» Action item
Your answer must be the exact lines from the one with "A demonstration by" to the end of the data, both included, with no pictures.

*** Begin section ***

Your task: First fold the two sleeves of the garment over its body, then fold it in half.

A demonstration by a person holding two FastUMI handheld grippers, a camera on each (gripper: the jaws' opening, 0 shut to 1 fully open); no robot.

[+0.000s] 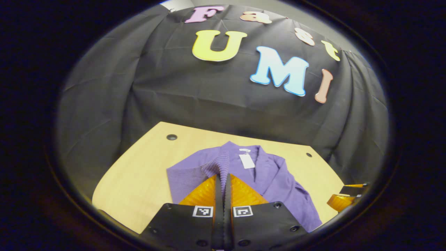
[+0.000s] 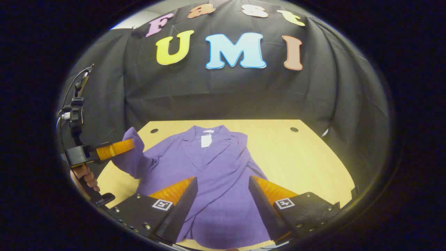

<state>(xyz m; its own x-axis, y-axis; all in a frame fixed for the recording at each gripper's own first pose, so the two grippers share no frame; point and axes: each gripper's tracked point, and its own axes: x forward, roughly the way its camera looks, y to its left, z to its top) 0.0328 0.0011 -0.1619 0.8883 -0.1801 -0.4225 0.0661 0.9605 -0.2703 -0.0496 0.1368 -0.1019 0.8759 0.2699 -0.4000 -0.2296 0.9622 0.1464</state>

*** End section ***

» Answer section
A demonstration by a person holding two FastUMI handheld grippers, a camera on each (gripper: the jaws' opening, 0 shut to 1 fully open); no robot.

[+0.000s] 
[+0.000s] 

<state>(xyz m; its own x-axis, y-axis; all in a frame fixed for the recording at each gripper's own first pose, so the two grippers share no frame; point and axes: each gripper's tracked point, and its own axes: x forward, roughly the way its camera looks, y to its left, z to its top) 0.0328 0.0011 -0.1619 0.8883 -0.1801 -0.4225 0.0661 0.9605 -0.2703 -0.0496 0.1368 -0.1019 0.8759 0.2699 -0.4000 -0.2296 0.9622 0.1464</state>

Nothing further is needed for the answer.